HRD Ministry finalising UGC rules; universities may function as companies
Foreign educational institutions may soon set up campuses in India, with the Department of Industrial Policy and Promotion (DIPP) and the Department of Economic Affairs (DEA) supporting the Ministry of Human Resource Development’s proposal to permit foreign universities to enter India under the Companies Act.
In an official statement released on Tuesday, the HRD Ministry said it “is in the process of finalising the UGC (Established and Operation of Campuses of Foreign Educational Institutions) Rules by which foreign universities can set up campus in India and issue foreign degrees.”
Foreign universities will be allowed to function in the country as companies under Section 25 of the Companies Act, in line with the proposal sent by the Ministry to the DIPP and DEA.
“Under the proposed rules, Foreign Educational Institutions (FEIs) can set up campuses in India once the FEIs have been notified as Foreign Education Provider by the UGC,” the Ministry statement said.
These institutions should be within the top 400 universities of the world, according to the ranking published by Times Higher Education, Quacquarelli Symonds or the Academic Ranking of World Universities by Shanghai Jiao Tong University.
Further, the institutions, which will be required to maintain a corpus of not less than Rs 25 crore, will have to be not-for-profit entities that have been in existence for at least 20 years, and accredited by an agency of the country of origin or by an internationally accepted system of accreditation.
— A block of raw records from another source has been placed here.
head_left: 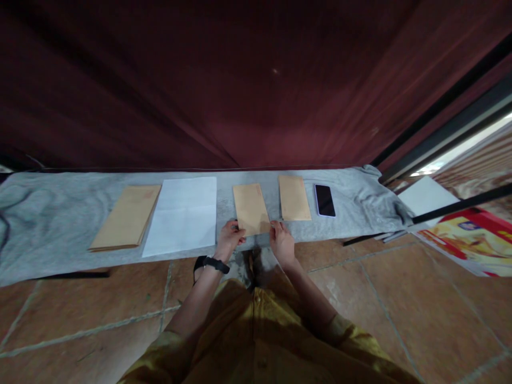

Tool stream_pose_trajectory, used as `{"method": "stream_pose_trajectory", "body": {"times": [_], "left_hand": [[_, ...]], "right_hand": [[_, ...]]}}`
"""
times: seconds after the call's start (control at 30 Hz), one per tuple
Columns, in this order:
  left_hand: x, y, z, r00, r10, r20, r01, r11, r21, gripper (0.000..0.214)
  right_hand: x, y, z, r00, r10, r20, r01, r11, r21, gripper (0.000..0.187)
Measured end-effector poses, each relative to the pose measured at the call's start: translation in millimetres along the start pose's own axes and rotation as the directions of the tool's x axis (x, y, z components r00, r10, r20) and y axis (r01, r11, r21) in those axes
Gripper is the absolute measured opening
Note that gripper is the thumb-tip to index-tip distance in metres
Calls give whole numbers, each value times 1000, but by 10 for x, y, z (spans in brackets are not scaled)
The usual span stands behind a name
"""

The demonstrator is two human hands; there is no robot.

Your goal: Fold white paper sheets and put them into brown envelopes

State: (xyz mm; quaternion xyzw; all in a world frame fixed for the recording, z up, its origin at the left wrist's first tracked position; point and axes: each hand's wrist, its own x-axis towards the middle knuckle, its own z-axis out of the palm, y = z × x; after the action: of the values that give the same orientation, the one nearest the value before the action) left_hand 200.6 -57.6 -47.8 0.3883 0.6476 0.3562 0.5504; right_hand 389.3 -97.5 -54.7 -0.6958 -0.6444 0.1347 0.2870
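A brown paper envelope lies before me at the near side of a narrow cloth-covered table. My left hand pinches its lower left corner, a dark band around that wrist. At the lower right corner, the fingers of my right hand are closed on the same envelope. Just right of it rests another brown envelope or small pile. White paper sheets lie to the left, beside a thicker stack of brown envelopes.
A phone with a dark screen lies on the grey cloth at the right. Behind the table hangs a dark red curtain. Dark metal bars and a red-and-yellow printed box are at the far right, above the tiled floor.
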Motion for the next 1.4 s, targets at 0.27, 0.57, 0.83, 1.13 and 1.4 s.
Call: {"method": "stream_pose_trajectory", "body": {"times": [0.27, 0.57, 0.83, 1.13, 1.4], "left_hand": [[-4, 52, 7, 999, -37, 22, 37, 999, 30, 27], [-44, 61, 6, 999, -35, 19, 35, 999, 34, 26], [-56, 77, 28, 1000, -1, -14, 3, 990, 139, 22], [-342, 169, 171, 936, 346, -64, -161, 582, 797, 43], [-282, 142, 159, 955, 294, -38, -158, 615, 772, 45]], "right_hand": [[-16, -202, 172, 901, -399, 172, 382, 916, 122, 36], [-19, 55, 119, 909, -375, 183, 384, 923, -15, 44], [-54, 150, 101, 930, -340, 141, 345, 939, -6, 42], [-82, 47, 117, 934, -329, 136, 336, 941, -33, 42], [-46, -62, 252, 969, -232, 81, 237, 969, -64, 43]]}}
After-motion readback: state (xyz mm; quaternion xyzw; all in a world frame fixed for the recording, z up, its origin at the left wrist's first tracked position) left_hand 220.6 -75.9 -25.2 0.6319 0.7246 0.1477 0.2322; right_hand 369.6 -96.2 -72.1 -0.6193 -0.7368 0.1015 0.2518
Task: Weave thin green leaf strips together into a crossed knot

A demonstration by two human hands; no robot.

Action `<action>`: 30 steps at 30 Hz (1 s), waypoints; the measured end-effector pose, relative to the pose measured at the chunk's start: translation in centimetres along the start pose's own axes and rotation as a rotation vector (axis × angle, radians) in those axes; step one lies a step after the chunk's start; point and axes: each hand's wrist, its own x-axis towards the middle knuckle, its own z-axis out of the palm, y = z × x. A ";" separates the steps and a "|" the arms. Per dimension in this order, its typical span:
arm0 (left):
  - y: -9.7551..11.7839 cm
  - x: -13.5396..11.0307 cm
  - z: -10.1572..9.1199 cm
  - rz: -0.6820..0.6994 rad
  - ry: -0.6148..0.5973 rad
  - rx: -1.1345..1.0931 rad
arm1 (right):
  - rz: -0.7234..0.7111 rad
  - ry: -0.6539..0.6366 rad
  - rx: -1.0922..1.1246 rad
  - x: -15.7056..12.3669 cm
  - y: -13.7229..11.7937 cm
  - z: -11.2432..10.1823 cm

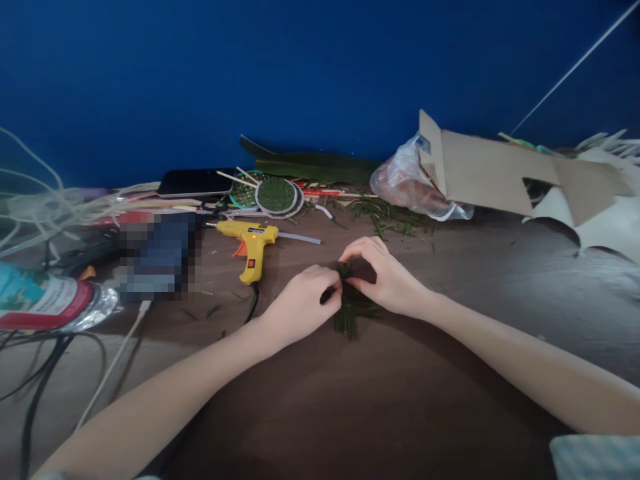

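Observation:
Dark green leaf strips, woven or bundled together (346,320), are between my two hands over the brown table. My left hand (307,300) pinches their left edge with thumb and fingers. From the other side my right hand (385,277) curls around the upper right part, fingertips and thumb on the strips. Cut strip ends hang down below my fingers, and part of the piece is hidden behind them. To the left of my hands lies a yellow glue gun (254,247) with an orange trigger, a glue stick jutting from its back and a small lit lamp.
Behind are round green woven pieces (277,197), a black phone (197,182), long leaves (315,167) and leaf scraps (395,217). A cardboard box (490,170) and plastic bag (407,180) stand at right. Cables, a bottle (47,297) and a blurred device (163,257) occupy the left.

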 end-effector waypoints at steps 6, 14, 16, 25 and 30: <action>0.0 0.0 -0.2 -0.008 -0.013 -0.054 | -0.007 0.021 0.231 -0.2 -0.3 0.1; -0.1 0.0 -0.1 0.001 0.006 -0.067 | 0.075 -0.039 0.596 -0.2 -0.5 -0.3; -0.1 0.0 -0.1 -0.002 0.003 -0.066 | 0.071 -0.075 0.623 -0.2 -0.7 -0.5; -0.2 0.0 -0.1 0.046 -0.027 -0.055 | 0.076 -0.150 0.614 -0.3 -0.8 -0.8; -0.1 0.0 -0.2 0.051 -0.031 -0.038 | 0.117 -0.163 0.668 -0.3 -0.6 -0.9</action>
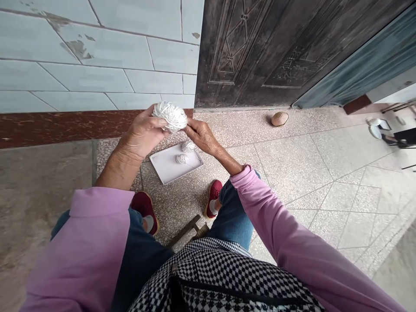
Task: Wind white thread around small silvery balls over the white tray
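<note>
Left hand (141, 134) cups a crinkled white paper ball (170, 116) steady; right hand (201, 135) pinches its edge, above a white tray (164, 164).

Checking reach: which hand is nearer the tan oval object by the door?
Right hand: it lies left of the tan oval object in view. The left hand lies farther left.

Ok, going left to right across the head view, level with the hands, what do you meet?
Maroon wall skirting → left hand → crumpled white ball → right hand → tan oval object on the floor
</note>
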`<state>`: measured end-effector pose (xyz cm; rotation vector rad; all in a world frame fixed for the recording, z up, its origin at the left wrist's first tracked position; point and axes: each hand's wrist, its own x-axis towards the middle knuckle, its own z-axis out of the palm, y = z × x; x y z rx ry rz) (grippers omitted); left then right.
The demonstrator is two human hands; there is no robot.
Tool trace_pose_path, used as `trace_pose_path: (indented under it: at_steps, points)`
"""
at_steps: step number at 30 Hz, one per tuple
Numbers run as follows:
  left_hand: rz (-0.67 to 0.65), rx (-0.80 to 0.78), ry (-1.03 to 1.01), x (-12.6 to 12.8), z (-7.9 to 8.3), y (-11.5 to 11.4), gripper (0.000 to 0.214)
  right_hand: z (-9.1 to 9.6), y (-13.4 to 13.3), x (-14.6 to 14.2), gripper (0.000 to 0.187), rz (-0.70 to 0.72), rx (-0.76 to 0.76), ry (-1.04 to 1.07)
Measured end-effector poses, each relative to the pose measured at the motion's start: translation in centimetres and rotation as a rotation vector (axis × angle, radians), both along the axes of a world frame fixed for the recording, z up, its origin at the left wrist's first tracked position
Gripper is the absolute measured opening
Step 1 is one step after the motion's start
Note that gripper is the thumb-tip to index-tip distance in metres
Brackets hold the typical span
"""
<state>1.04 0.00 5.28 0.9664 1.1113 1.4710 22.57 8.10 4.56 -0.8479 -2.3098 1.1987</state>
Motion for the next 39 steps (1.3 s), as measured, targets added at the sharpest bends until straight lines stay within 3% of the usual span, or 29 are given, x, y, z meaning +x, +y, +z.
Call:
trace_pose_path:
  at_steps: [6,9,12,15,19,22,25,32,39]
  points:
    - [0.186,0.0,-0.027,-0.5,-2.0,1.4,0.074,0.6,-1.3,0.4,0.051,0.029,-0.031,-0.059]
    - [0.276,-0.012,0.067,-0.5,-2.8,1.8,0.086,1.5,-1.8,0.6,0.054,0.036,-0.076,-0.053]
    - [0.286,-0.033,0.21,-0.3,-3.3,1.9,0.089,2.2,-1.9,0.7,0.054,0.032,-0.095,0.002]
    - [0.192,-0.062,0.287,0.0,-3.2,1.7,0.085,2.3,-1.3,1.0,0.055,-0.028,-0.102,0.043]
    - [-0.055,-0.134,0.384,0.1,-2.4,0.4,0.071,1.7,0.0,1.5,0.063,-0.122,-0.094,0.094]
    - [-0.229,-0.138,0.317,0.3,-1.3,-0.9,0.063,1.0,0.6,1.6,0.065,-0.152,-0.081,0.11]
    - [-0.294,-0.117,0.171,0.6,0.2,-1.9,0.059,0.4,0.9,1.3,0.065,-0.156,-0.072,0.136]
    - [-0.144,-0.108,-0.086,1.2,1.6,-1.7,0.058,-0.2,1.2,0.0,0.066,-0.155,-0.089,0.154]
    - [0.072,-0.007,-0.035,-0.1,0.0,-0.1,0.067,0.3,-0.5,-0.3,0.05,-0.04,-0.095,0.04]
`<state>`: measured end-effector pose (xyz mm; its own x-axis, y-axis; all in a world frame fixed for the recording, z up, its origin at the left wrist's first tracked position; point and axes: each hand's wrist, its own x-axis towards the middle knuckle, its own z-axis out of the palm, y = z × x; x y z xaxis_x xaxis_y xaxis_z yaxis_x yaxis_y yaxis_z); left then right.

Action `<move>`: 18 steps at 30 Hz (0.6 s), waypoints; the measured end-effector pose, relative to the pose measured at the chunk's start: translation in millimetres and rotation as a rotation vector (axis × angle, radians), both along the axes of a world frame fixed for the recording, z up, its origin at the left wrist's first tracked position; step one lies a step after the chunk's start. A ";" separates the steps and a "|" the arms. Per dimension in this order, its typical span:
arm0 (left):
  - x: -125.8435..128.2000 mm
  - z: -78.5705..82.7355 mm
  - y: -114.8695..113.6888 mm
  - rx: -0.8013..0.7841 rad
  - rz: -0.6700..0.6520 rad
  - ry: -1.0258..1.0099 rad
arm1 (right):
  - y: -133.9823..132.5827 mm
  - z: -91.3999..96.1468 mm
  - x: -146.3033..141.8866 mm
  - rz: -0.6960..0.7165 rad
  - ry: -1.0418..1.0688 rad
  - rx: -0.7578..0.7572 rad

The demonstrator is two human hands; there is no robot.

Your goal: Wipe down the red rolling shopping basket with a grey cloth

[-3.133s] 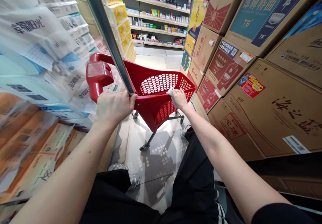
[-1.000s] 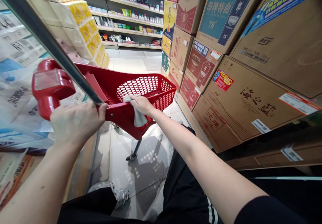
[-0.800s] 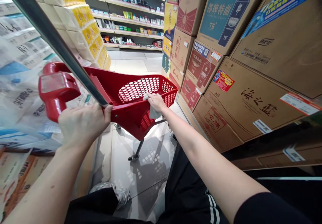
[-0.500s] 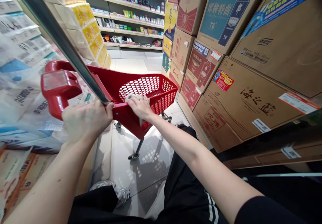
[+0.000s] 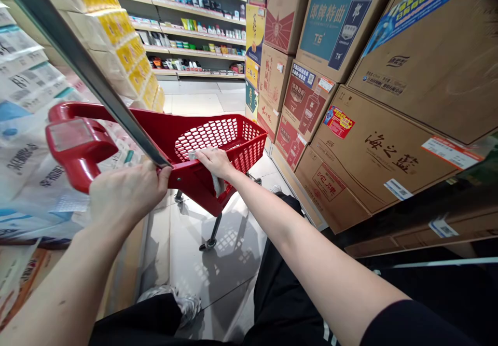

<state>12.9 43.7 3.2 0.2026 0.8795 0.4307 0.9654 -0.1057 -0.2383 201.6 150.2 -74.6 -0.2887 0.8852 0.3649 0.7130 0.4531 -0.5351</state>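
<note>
Cloth at the rim of a red cart. The left hand (image 5: pixel 130 188) is wrapped about the near corner of the red cart (image 5: pixel 196 188), at the foot of a slanting metal bar (image 5: pixel 93 81); the right hand (image 5: pixel 213 162) pinches a pale cloth (image 5: pixel 218 184) over the near-side rim, one end hanging outside the wall. Wiping appears under way at this section; the rim beyond the right hand, toward the far corner, is uncovered, and no mark separates wiped from unwiped surface, so the share done cannot be told. Packaged goods (image 5: pixel 35 169) crowd the handle side, and stacked cartons (image 5: pixel 383 154) bound the right, near the basket's far corner. Open floor (image 5: pixel 194 102) lies ahead, before the shelving (image 5: pixel 206 36).
</note>
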 end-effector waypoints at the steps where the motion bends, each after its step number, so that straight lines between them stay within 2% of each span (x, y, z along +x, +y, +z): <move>1: -0.7 2.9 1.6 -0.043 -0.006 0.019 | 2.1 0.5 3.9 0.002 -0.004 -0.011; 3: -7.0 9.3 7.9 -0.171 -0.017 0.025 | 5.8 1.0 10.1 0.015 -0.005 -0.022; 6: -29.5 17.5 24.6 -0.346 -0.034 -0.041 | 11.1 0.7 13.9 0.033 -0.002 -0.017; 10: -61.4 17.0 44.7 -0.341 -0.200 -0.035 | 17.2 1.7 15.1 0.076 0.017 -0.040; 11: -64.7 14.9 46.5 -0.308 -0.180 -0.028 | 18.3 2.2 15.8 0.090 0.021 -0.052; 15: -58.0 6.5 44.3 -0.242 0.063 -0.027 | 18.4 1.3 15.8 0.046 0.028 -0.058; 18: -48.5 5.2 42.4 -0.222 0.108 -0.036 | 9.5 -0.8 6.5 -0.037 0.074 -0.030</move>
<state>-35.6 86.1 8.3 0.0906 0.9691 0.2293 0.9815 -0.0478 -0.1856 208.1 159.6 -75.4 -0.2292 0.9055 0.3572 0.6870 0.4105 -0.5997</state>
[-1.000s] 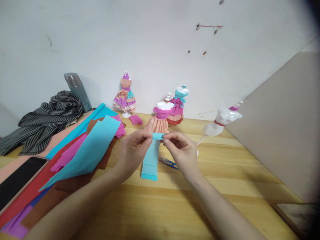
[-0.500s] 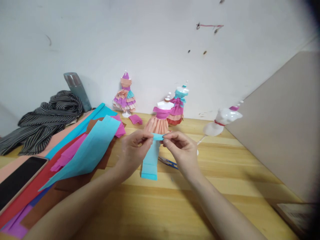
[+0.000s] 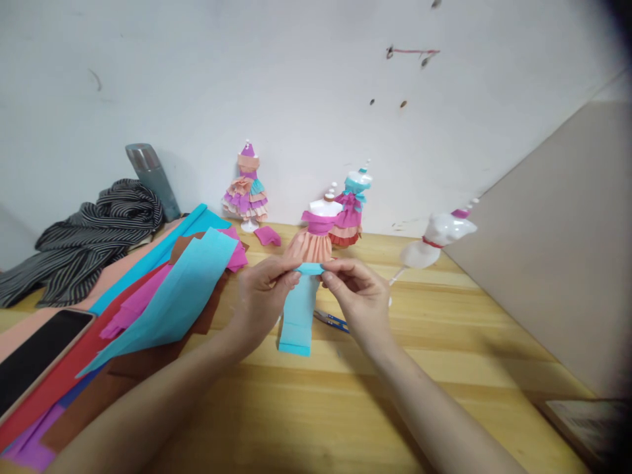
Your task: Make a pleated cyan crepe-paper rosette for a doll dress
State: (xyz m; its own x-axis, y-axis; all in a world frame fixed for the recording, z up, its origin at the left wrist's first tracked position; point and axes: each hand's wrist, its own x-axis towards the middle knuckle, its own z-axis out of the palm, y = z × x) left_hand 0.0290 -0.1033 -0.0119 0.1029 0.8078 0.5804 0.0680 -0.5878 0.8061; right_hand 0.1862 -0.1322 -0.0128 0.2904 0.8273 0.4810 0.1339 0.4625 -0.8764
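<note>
A light blue crepe paper strip [image 3: 299,315] hangs down toward me, its near end lying on the wooden table. Its upper end is folded into a narrow band, pinched at both sides. My left hand [image 3: 264,296] is closed on the left side of that fold, thumb against fingers. On the right side, my right hand [image 3: 358,293] pinches the same fold. Just behind the fold stands a small mannequin [image 3: 319,227] in a magenta and peach paper dress. Blue-handled thread snips [image 3: 333,320] lie on the table beside my right hand.
Coloured paper sheets [image 3: 172,309] and a phone [image 3: 44,355] cover the left side. Behind them are a striped cloth [image 3: 99,230] and a leaning bottle [image 3: 154,181]. Two other dressed mannequins stand by the wall; a bare white mannequin [image 3: 434,237] tilts at the right.
Both hands stay on the strip's upper end. The fold shows slightly wider between my fingers, and my left hand has shifted a little leftward.
</note>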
Given that the Foreign Educational Institutions (Regulation of Entry and Operations) Bill, 2010, has been pending in Parliament for over three years, since it was first introduced in the Lok Sabha in May 2010, some industry experts see this new move as a back-door entry for foreign institutions. The Bill has also faced a lot of opposition from a section of educationists as well as political parties.
However, HRD Ministry officials deny any attempts to allow back-door entry to foreign universities since these universities (which come in under Companies Act) will not provide Indian degrees, as envisioned in the Bill.
The degrees awarded by the Indian campuses of foreign universities will be considered foreign degrees and if these students wish to pursue further studies in an Indian institute or seek Government jobs, they will have to seek equivalence for the degree, as is required for other foreign degrees.